So, with the NDP’s release of its campaign platform on Sunday, everybody’s ‘fessed up about their housing plans.
The Conservatives have voted in Cabinet to extend several important existing policies. This is good news generally, but those programs don’t do much for either existing co-ops or for building new ones.
The Liberals have announced their Green mortgages, plus grants for co-ops to help offset the costs. Linking housing and greenery is certainly innovative and seems sensible. I read someplace that buildings account for about a quarter of total greenhouse gas emissions, so knocking that down seems like a good idea. They also promise 30,000 new units, including co-ops, and refits to another 30,000. Nice numbers.

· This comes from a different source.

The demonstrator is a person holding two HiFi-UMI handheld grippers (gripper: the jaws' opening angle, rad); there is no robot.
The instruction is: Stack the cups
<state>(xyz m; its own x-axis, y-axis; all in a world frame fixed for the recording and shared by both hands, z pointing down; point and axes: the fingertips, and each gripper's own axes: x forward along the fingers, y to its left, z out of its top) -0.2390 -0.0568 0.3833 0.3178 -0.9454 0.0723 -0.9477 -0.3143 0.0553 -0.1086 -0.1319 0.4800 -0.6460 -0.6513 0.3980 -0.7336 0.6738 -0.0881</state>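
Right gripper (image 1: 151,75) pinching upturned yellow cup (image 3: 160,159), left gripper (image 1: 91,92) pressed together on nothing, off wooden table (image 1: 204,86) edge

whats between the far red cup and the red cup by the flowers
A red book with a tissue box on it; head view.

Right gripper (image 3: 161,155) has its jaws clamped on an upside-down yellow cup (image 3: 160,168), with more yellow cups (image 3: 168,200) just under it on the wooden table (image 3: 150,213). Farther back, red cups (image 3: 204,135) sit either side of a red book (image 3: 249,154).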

The NDP is offering to ramp up spending on co-ops and social to 1% of federal expenditure over the next ten years. That’s consistent with their long-standing commitment, unique among the major parties, to co-ops and affordable housing.
To your correspondent’s way of thinking, the most interesting thing about all this is that it represents the latest up-tick in federal interest in housing policy and supply. Not so long ago, the NDP were alone in putting housing in their platform. Now both of the other major parties are doing so. The Liberal commitment exceeds their promises last time around. The Conservatives hadn’t any previous commitment to beat, so in mathematical terms, this latest campaign represents an infinite improvement.
One could, I suppose, be cynical about all this and make jokes about whacking the dinosaur on the tail and waiting for its brain to register the impact, but this seems needlessly grumpy. Let’s hope, whoever is elected, we can build some new co-ops. It’d be about time.